BEFORE we begin. I would like to express that I suck at writing so get out while you still can


A very bad feeling

It's Hearths Warming Eve and I'm alone in my house in the middle of our street in Equestria. I've been through way too much the past 12 moons.

My friends all moved on and got new lives. I graduated from high school which I'm not proud of. I also visited a hospital for teens and young adults with problems in their lives. Which was big and that's pretty much it. But above it all, it was hard for me.

I fell into this insane depression with no help whatsoever but honestly, It's not like I wanted help. I just wanted to be dead. Over the whole of this year I had this really stuck feeling that I still can't shake. I feel like I let down so many people. I was hospitalized for ten days and it was rough. But despite getting the help I needed I never felt much better afterwards and I had even lost touch with everything I love.

With the combination of my suicidal thoughts and actions and admitting to being depressed I lost my way. I knew I still had a home and people who loved me and lots of potential and also patience, but none of that seemed to matter because I was feeling depressed. And one day when I was at a swimming hole. I was in the middle of a busy road ready to take my own life. I ran and I tried to jump off that bridge, but my legs just froze in place right at the tip of the bridge. I was crying hard as my mom ran over to grab me. She said we were going to get me some help by taking me to Hasbro's Children's hospital but that didn't work because I was the adult age so they recommended Butler Hospital in Canterlot.

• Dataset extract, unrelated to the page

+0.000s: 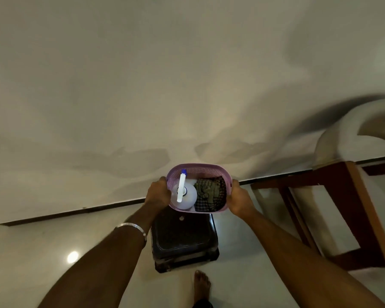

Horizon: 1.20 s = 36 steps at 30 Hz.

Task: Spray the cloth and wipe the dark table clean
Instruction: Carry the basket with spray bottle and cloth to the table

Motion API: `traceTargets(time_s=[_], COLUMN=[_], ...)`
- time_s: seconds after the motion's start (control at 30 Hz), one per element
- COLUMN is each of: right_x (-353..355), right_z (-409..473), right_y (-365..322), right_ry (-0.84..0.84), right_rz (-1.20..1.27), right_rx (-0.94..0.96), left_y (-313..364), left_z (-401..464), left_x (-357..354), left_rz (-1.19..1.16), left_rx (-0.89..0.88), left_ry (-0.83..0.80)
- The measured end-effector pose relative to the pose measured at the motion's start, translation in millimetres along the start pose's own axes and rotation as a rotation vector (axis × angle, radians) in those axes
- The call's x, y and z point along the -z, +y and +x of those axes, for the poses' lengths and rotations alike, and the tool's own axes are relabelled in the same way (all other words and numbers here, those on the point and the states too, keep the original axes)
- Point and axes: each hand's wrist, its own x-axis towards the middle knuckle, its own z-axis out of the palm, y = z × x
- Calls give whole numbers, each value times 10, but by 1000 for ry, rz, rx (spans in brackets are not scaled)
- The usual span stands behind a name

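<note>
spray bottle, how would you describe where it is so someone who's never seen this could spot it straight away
Find the small dark table low in the middle of the view; both hands hold a pink basket just above it. The spray bottle stands in the basket's left half, next to a crumpled checked cloth. It is the pale, translucent one, with a white sprayer tipped in blue.

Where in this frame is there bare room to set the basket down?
The dark table top is bare below the pink basket, which both hands grip. Pale floor is free on its left. Its right is crowded by a wooden frame. Inside the basket, spray bottle and cloth fill it.
</note>
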Motion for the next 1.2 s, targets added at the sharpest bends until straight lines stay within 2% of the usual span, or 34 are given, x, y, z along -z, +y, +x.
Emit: traceTargets(time_s=[0.27,0.5,1.0,1.2], right_x=[333,584,843,735], right_z=[-1108,-2226,-4650,-5892], right_y=[172,589,2043,2697], right_ry=[166,344,646,709], right_rz=[-19,-9,56,53], right_rx=[-4,-112,-352,-474], left_y=[402,984,2182,2524], left_z=[-590,-1437,-3415,-4571], left_x=[189,116,-753,-1233], left_rz=[45,74,154,239], left_rx=[-193,-379,-774,-943], left_ry=[-46,-123,-249,-317])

When I went there I felt like I was trapped with no way out. I just wanted to end my life. I realized, what I had to do was take things as they came, day by day.

While I was there I met several new ponies who struggle with the same things as I do. I was in a much better mood when I came out. Unfortunately that didn't last too long three months later I came back.

Now, I'm not looking forward to what this year will bring. With all the pain and isolation in Equestria, there seems to be no reason to live anymore. Don't expect me to stick around for the next generation, I as Anonymous will live no more in Equestria. So in the next generation if you see me try to take my own life, please don't stop me. You'll only give me another reason to do it.